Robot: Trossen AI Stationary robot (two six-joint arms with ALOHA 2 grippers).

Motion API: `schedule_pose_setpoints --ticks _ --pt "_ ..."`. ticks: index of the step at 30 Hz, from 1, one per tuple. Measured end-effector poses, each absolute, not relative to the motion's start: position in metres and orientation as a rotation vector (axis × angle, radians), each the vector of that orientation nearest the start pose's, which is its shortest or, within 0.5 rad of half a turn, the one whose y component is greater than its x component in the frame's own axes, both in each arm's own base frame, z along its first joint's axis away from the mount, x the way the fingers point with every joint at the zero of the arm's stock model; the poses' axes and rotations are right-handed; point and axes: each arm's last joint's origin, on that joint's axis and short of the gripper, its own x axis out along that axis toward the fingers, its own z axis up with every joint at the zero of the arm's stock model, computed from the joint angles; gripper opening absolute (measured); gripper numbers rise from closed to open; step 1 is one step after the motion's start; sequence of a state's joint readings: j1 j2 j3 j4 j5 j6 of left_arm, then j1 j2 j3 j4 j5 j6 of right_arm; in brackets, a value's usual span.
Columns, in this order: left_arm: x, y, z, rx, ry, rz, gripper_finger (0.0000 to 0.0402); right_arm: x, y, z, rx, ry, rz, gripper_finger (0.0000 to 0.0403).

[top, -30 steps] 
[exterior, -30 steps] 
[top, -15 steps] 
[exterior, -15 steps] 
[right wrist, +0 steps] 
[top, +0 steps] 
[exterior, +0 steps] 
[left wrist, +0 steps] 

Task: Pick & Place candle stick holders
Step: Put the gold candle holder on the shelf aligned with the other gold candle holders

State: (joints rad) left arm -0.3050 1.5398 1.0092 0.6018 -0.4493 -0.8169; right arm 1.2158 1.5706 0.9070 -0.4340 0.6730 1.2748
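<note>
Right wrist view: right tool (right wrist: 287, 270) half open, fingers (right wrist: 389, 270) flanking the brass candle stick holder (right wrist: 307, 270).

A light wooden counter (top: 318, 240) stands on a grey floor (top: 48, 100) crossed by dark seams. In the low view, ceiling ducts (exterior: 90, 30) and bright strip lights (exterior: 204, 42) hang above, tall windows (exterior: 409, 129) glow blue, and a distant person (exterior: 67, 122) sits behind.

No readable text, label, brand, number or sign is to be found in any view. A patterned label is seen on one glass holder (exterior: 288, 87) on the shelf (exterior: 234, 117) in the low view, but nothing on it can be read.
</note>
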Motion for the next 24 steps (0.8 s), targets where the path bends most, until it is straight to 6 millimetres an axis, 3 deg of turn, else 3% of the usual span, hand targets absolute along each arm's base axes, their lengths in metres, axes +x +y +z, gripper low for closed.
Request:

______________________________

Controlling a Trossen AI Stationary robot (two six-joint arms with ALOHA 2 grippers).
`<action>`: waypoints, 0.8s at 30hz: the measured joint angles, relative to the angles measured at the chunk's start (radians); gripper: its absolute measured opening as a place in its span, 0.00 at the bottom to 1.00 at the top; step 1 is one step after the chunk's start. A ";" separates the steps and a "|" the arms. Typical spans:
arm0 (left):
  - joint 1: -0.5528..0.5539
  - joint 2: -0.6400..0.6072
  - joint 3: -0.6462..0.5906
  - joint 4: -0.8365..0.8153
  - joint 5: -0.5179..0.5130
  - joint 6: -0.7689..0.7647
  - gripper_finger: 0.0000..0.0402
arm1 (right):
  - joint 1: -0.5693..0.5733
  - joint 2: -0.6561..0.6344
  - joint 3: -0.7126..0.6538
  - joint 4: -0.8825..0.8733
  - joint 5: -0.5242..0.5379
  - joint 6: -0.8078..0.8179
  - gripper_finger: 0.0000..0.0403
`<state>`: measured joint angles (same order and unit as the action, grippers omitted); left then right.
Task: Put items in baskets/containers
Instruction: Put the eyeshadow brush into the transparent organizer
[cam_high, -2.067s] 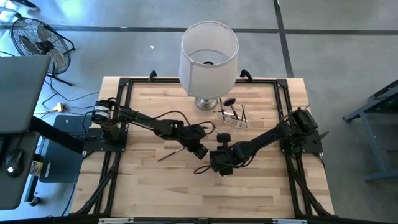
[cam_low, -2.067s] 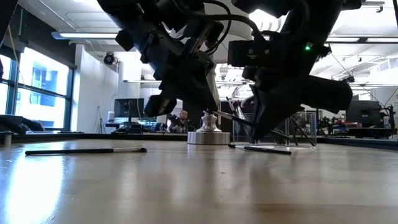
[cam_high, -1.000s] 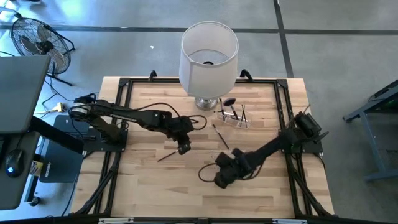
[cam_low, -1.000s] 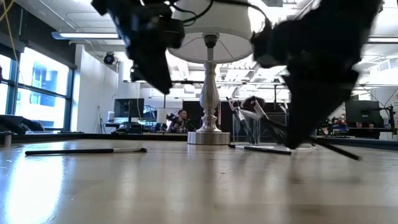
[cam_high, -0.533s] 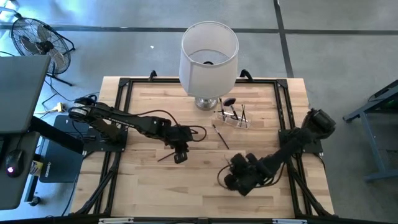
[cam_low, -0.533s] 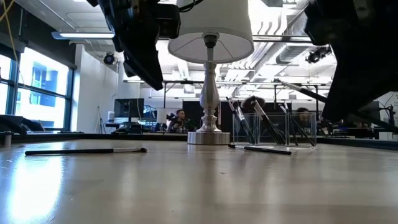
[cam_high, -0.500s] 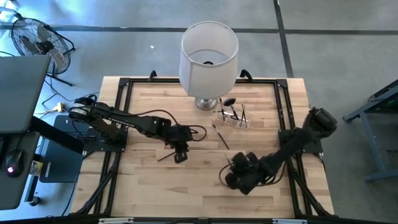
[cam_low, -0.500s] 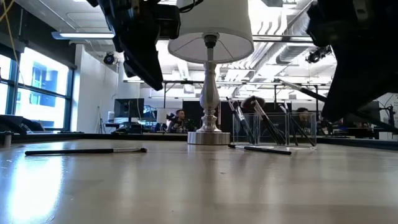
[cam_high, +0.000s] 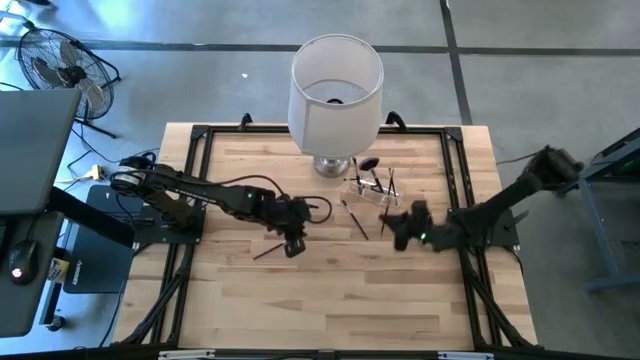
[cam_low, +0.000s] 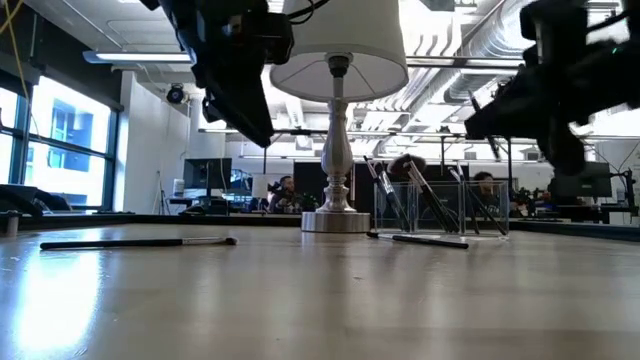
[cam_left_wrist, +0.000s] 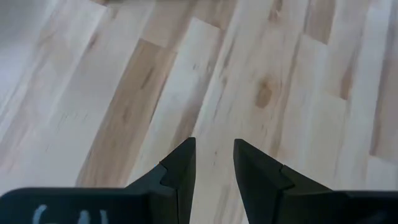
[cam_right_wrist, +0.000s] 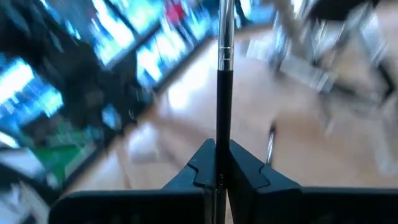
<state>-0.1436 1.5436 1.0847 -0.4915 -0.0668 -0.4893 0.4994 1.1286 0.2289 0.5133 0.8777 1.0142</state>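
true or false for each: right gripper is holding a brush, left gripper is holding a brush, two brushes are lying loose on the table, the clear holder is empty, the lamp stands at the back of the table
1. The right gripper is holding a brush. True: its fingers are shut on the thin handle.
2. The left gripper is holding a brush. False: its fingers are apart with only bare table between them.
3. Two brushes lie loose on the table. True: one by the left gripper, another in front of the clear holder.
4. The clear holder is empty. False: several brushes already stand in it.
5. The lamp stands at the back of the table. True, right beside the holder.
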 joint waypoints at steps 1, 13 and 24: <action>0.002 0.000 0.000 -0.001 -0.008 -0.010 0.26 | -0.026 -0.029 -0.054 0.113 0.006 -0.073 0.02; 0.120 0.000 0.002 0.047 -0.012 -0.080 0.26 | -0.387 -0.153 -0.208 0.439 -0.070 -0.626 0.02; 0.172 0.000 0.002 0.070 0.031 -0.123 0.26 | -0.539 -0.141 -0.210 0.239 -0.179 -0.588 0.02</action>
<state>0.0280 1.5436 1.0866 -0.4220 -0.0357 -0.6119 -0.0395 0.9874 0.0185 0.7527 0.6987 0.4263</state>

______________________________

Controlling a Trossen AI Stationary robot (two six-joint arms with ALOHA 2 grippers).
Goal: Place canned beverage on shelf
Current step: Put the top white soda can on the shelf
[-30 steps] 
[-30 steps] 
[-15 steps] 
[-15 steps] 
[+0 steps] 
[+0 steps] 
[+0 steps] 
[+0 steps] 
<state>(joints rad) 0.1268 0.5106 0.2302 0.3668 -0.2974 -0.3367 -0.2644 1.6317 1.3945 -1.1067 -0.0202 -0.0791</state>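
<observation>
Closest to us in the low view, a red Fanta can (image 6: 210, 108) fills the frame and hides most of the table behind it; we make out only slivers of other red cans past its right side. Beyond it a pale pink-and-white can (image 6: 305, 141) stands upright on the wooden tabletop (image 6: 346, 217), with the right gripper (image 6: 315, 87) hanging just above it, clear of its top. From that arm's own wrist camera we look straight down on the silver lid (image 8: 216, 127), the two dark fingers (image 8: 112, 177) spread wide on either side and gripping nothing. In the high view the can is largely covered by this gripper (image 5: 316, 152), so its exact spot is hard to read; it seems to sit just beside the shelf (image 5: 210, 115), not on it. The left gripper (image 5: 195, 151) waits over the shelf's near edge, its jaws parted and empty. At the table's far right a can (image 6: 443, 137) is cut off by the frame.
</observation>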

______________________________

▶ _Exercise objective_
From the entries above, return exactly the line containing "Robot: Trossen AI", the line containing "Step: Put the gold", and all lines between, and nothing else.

▶ _The completed task_
Robot: Trossen AI Stationary robot (two six-joint arms with ALOHA 2 grippers).

Motion API: `schedule_pose_setpoints --ticks _ --pt "_ ..."`. ticks: index of the step at 30 Hz, from 1, one per tuple. Measured end-effector poses, each absolute, not relative to the motion's start: position in metres and orientation as a rotation vector (axis × angle, radians), each the vector of that orientation nearest the start pose's, which is its shortest or, within 0.5 rad of half a turn, the one whose y component is greater than its x component in the frame's own axes, both in each arm's own base frame, z along its first joint's axis away from the mount, x the way the fingers point with every joint at the zero of the arm's stock model; the poses' axes and rotations are right-handed; point and axes: each arm's last joint's origin, on that joint's axis and short of the gripper, its own x axis out along that axis toward the fingers, its own z axis up with every joint at the zero of the arm's stock model, computed from the joint angles; gripper opening absolute (measured); gripper numbers rise from closed to open; step 1 is one step after the motion's start; sequence of a state's joint readings: j1 j2 j3 j4 j5 j6 of left_arm, then j1 j2 j3 j4 j5 j6 of right_arm; in brackets, a value's usual span.
Columns, in this order: left_arm: x, y, z, rx, ry, rz, gripper_finger (0.0000 to 0.0402); right_arm: x, y, z, rx, ry, rz, gripper_finger (0.0000 to 0.0403).

[top, -30 steps] 
[exterior, -30 steps] 
[top, -15 steps] 
[exterior, -15 steps] 
[right wrist, +0 steps] 
[top, +0 steps] 
[exterior, +0 steps] 
[left wrist, +0 steps] 

Task: Pick & Place candle stick holders
Step: Put the gold candle holder on the shelf aligned with the other gold candle holders

The output for this exercise is now complete.